Waterloo closes the gap between medicine and engineering
Biomedical engineering students at Waterloo will get the skills they need to design technologies that improve human health
Biomedical engineering students at Waterloo will get the skills they need to design technologies that improve human healthBy Carol Truemner Faculty of Engineering
The first class of an innovative biomedical engineering program that connects students to the medical community will start at the University of Waterloo next fall.
The new program in Canada's largest engineering school will give students the unique opportunity to blend hands-on design expertise with workplace experiences and academic studies.
"There will be a design course each term that focuses on biomedical signals, biomechanics, and biomedical devices," says Paul Fieguth, chair of the Department of Systems Design Engineering. "This will ensure that students graduate with the technical skills they need to model complex biomedical systems, interpret biomedical experimental results, and design and develop innovative technologies in close collaboration with the medical community."
Biomedical engineering will be housed in the systems design engineering department and its curriculum will focus specifically on biomedical systems and the development of biomedical technologies.
Growing need for highly-skilled researchers and practitioners
"The growing need for highly-skilled researchers and practitioners makes it the ideal time to introduce this new approach to biomedical engineering education," says Pearl Sullivan, Dean of Waterloo Engineering. "I am confident the research advances and technologies that will emerge from this interdisciplinary program will address some critical health-care challenges. It will fundamentally lead to improvements in the human condition."

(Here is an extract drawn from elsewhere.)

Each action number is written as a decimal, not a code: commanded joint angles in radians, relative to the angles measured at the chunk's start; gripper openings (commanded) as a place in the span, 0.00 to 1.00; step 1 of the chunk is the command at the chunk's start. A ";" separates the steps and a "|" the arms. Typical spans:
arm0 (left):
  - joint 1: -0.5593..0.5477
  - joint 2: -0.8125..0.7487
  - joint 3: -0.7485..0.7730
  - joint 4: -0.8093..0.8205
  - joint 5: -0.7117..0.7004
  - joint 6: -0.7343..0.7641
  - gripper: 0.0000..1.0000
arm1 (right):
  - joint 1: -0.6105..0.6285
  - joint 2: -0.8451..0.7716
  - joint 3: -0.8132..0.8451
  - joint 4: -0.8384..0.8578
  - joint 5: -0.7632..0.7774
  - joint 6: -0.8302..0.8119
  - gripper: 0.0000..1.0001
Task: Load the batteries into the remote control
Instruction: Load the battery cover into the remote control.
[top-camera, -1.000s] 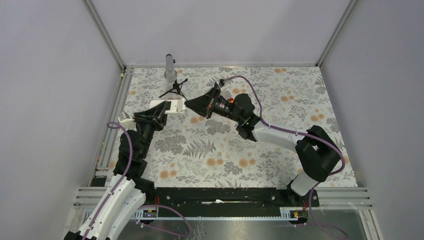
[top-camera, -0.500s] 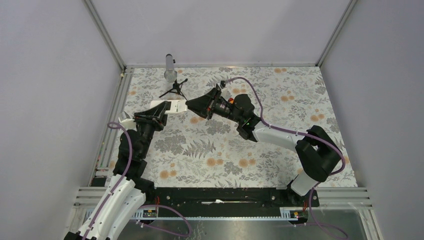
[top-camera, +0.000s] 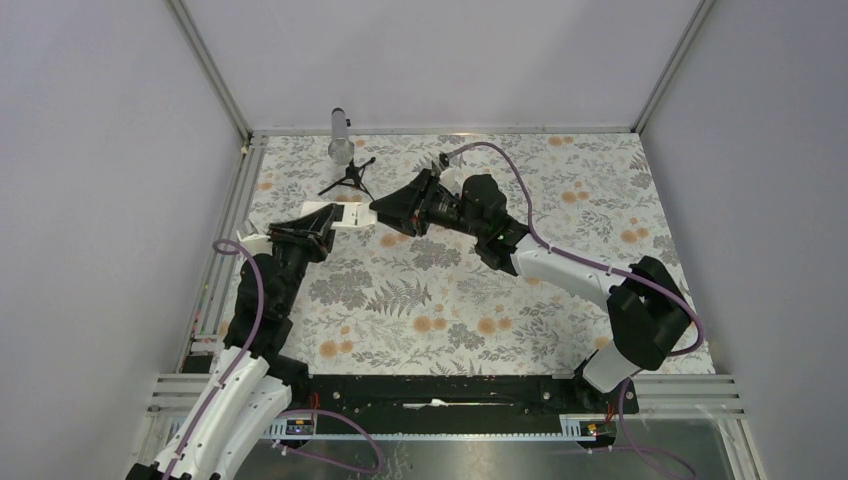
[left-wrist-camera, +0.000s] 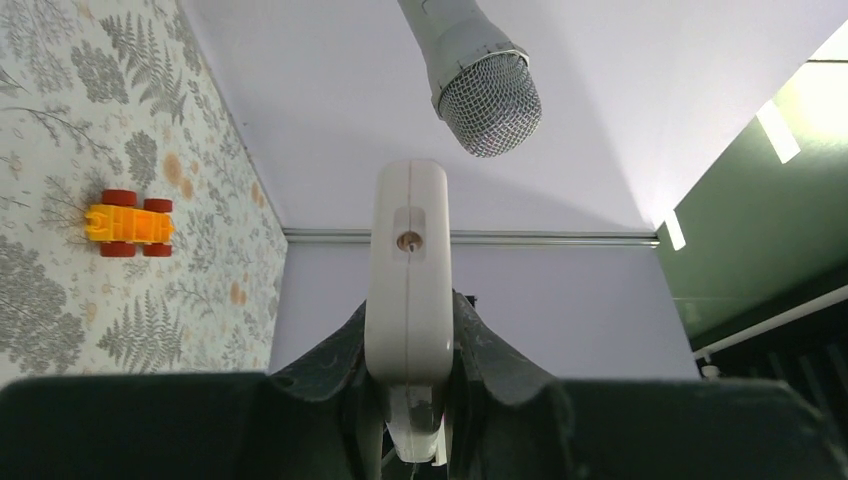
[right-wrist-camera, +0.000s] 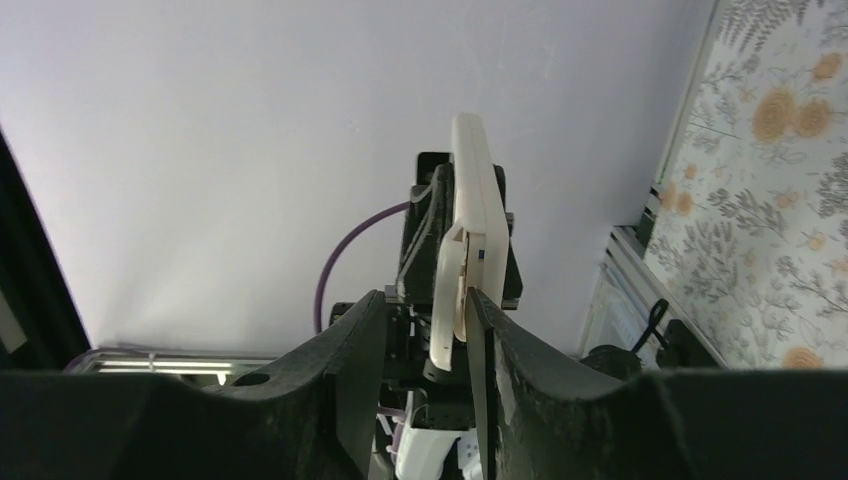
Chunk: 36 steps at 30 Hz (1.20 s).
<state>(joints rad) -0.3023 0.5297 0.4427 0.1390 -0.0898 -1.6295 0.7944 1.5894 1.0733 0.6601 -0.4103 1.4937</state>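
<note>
My left gripper is shut on the remote control and holds it above the table, its plain white face up in the top view. In the left wrist view the remote control stands edge-on between the left gripper and its fingers. My right gripper is open at the remote's free end. In the right wrist view the remote control lies beyond the right gripper, and a white cover piece stands off it. A small blue patch shows there. The batteries are otherwise hidden.
A microphone on a small black tripod stands at the back left, close behind the remote. An orange toy car lies on the floral table cover. An aluminium rail runs along the left edge.
My right gripper's jaws have spread apart at the remote's end, and the right arm has shifted slightly left. The left gripper and the remote have stayed in place.
</note>
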 joint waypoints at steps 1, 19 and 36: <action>-0.004 0.000 0.086 0.048 0.047 0.032 0.00 | -0.003 -0.018 0.079 -0.195 -0.042 -0.103 0.43; -0.004 -0.005 0.088 0.049 0.053 0.063 0.00 | -0.022 -0.046 0.089 -0.157 -0.016 -0.121 0.12; -0.004 0.023 0.039 0.154 0.057 0.000 0.00 | -0.030 -0.014 0.065 0.037 -0.006 -0.021 0.00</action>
<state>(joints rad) -0.3027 0.5507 0.4763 0.1829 -0.0505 -1.6012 0.7666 1.5799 1.0904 0.6785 -0.4282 1.4857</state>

In 2012, Waterloo Engineering created the University’s Centre for Bioengineering and Biotechnology. The new biomedical engineering program will be a collaboration of three Waterloo faculties including Engineering, the Faculty of Science and the Faculty of Applied Health Sciences.
The first biomedical engineering class will be limited to 45 students and will increase through the years to a maximum of 90. Because of the strong interest in the field, it's anticipated that admissions for 2014 will be highly competitive.
The right combination
Maud Gorbet, Chair of the Committee for Biomedical Engineering, says extensive research went into ensuring the program offers the right combination of high-impact courses and workplace experience.
"When we developed the curriculum we surveyed industries in various areas of biomedical engineering to determine what they were looking for in biomedical engineers to make sure our undergraduate training would meet their needs," Gorbet says. "The program will be unique in Canada due to its strong focus on the modeling and design, combined with a co-operative education experience. It will be a completely immersive experience."